## WORK INSTRUCTION
When the line containing "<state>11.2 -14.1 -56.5" is reached, begin reproducing lines exactly and continue through the last line of the records below.

*** Opening of PROVIDED INFORMATION ***

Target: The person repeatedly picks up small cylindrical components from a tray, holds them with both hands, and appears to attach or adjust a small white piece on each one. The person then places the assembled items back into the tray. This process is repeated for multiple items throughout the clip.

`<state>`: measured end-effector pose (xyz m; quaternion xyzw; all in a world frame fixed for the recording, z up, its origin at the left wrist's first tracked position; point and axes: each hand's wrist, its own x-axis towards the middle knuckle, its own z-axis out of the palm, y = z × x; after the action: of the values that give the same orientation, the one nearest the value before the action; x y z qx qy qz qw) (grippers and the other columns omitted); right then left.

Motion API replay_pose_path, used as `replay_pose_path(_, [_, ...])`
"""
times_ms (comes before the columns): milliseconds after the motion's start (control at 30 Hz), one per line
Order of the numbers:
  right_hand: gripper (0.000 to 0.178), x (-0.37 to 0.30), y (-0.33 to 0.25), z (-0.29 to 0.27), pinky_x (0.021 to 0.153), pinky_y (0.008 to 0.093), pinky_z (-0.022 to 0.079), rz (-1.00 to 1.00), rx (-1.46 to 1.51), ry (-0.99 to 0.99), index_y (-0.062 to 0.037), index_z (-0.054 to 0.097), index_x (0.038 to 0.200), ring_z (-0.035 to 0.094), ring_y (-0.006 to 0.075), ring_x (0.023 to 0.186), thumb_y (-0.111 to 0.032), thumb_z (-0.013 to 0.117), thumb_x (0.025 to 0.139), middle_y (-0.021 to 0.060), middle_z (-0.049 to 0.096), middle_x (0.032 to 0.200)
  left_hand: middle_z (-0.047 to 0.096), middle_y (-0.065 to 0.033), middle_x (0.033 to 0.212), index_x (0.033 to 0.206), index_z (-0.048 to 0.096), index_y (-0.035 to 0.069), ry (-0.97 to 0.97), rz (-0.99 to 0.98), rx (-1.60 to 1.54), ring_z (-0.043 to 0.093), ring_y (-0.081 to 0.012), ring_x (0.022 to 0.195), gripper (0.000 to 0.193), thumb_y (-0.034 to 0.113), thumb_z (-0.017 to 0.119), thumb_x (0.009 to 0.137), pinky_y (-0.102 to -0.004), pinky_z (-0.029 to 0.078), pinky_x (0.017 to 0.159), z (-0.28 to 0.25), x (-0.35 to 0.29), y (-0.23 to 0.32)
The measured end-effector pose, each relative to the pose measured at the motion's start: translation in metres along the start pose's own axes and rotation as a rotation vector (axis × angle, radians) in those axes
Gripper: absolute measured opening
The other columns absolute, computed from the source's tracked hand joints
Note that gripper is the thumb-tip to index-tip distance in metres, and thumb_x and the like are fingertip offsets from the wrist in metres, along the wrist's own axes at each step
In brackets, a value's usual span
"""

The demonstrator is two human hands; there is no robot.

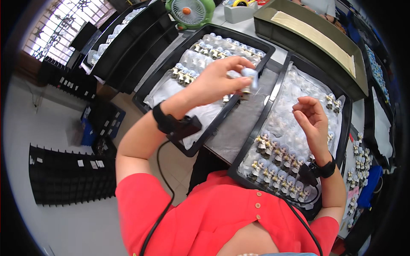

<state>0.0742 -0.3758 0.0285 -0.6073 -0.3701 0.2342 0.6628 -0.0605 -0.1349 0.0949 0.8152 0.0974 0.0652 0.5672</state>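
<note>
My left hand (215, 81) is closed around a small doll figurine (248, 77) with pale blue hair, gripped between thumb and fingers over the inner edge of the left black tray (208, 138). Rows of similar figurines (183, 74) stand in that tray among clear plastic wrapping. Over the right black tray (278, 87), my right hand (312, 121) hovers with its fingers loosely curled, and I see nothing in it. Two rows of figurines (279, 170) lie at that tray's near end, and a pair (333, 103) sits near its far right side.
A long olive-green bin (311, 36) stands behind the right tray. At the back is a green fan (191, 12). Stacked black trays (141, 47) rise at the far left. More loose figurines (358, 164) cover the surface at right, beside a blue object (370, 187).
</note>
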Motion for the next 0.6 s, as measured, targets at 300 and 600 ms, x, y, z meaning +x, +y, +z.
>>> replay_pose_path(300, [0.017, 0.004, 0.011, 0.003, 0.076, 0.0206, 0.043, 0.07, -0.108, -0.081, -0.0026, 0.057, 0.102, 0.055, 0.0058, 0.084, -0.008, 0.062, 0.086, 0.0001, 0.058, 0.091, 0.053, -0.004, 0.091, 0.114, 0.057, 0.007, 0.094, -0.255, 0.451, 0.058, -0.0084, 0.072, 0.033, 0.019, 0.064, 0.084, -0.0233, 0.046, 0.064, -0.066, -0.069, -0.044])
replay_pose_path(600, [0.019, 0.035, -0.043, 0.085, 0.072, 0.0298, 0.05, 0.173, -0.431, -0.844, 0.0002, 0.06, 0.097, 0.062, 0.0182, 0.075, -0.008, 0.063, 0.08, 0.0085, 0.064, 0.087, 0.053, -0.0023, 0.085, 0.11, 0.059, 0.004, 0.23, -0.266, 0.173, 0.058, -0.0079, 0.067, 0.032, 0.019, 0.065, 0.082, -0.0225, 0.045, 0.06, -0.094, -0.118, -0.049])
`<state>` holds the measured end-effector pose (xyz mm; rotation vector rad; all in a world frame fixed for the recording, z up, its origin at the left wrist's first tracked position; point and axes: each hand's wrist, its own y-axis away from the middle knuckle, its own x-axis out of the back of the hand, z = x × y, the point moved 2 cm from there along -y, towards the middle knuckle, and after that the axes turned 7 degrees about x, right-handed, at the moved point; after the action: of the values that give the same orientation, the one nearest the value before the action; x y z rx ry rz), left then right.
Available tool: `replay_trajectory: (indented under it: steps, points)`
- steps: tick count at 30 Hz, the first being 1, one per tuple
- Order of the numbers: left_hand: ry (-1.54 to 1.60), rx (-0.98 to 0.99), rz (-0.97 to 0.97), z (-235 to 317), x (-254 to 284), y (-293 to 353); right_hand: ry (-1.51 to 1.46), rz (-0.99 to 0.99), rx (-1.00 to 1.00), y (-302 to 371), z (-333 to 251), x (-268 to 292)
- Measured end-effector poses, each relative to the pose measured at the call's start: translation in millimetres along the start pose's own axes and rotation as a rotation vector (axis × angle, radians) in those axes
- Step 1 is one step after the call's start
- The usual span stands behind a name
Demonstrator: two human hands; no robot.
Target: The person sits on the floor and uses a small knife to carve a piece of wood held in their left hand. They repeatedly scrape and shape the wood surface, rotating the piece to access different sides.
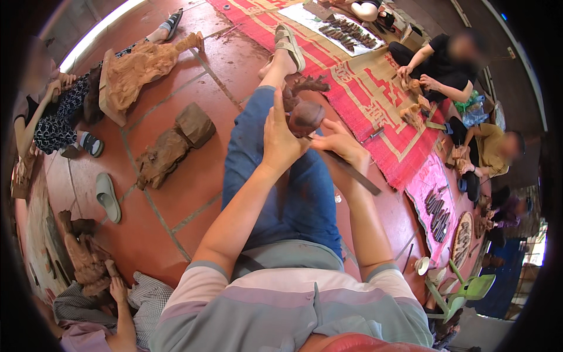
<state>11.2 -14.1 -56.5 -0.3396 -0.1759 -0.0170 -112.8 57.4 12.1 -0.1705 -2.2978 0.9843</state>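
Note:
Above my lap, my left hand (282, 136) is closed round the side of a dark reddish-brown wood carving (306, 118) with a rounded, shiny part and a branching top. My right hand (345, 144) is closed at the carving's lower right, its fingertips close to the rounded part. From under that hand a long, flat dark strip (355, 175) sticks out toward the lower right; it looks like a file or a bar. Its other end is hidden by my fingers and the carving.
A large brown wood carving (176, 144) lies on the red tiles to the left, near a grey slipper (107, 197). A red patterned mat (375, 108) spreads on the right, with several carving tools (349, 34) on white cloth. Other people sit around, holding carvings.

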Motion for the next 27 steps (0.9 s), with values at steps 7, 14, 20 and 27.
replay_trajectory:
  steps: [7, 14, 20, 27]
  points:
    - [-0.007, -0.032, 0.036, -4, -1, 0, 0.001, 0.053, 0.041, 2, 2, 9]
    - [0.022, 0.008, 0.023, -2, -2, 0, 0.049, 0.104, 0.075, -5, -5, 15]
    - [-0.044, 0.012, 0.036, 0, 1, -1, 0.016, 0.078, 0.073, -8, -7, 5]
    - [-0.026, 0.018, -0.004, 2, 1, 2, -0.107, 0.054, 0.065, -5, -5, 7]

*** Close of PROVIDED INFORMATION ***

## TASK RESULT
<state>11.2 -14.1 -56.5 -0.3396 -0.1759 -0.0170 -112.8 57.4 12.1 -0.1705 -2.2978 0.9843</state>
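Note:
Above my lap, my left hand (282, 136) is closed round the side of a dark reddish-brown wood carving (306, 118) with a rounded, shiny part and a branching top. My right hand (345, 144) is closed at the carving's lower right, its fingertips close to the rounded part. From under that hand a long, flat dark strip (355, 175) sticks out toward the lower right; it looks like a file or a bar. Its other end is hidden by my fingers and the carving.
A large brown wood carving (176, 144) lies on the red tiles to the left, near a grey slipper (107, 197). A red patterned mat (375, 108) spreads on the right, with several carving tools (349, 34) on white cloth. Other people sit around, holding carvings.
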
Motion for the next 27 steps (0.9 s), with values at steps 7, 14, 20 and 27.
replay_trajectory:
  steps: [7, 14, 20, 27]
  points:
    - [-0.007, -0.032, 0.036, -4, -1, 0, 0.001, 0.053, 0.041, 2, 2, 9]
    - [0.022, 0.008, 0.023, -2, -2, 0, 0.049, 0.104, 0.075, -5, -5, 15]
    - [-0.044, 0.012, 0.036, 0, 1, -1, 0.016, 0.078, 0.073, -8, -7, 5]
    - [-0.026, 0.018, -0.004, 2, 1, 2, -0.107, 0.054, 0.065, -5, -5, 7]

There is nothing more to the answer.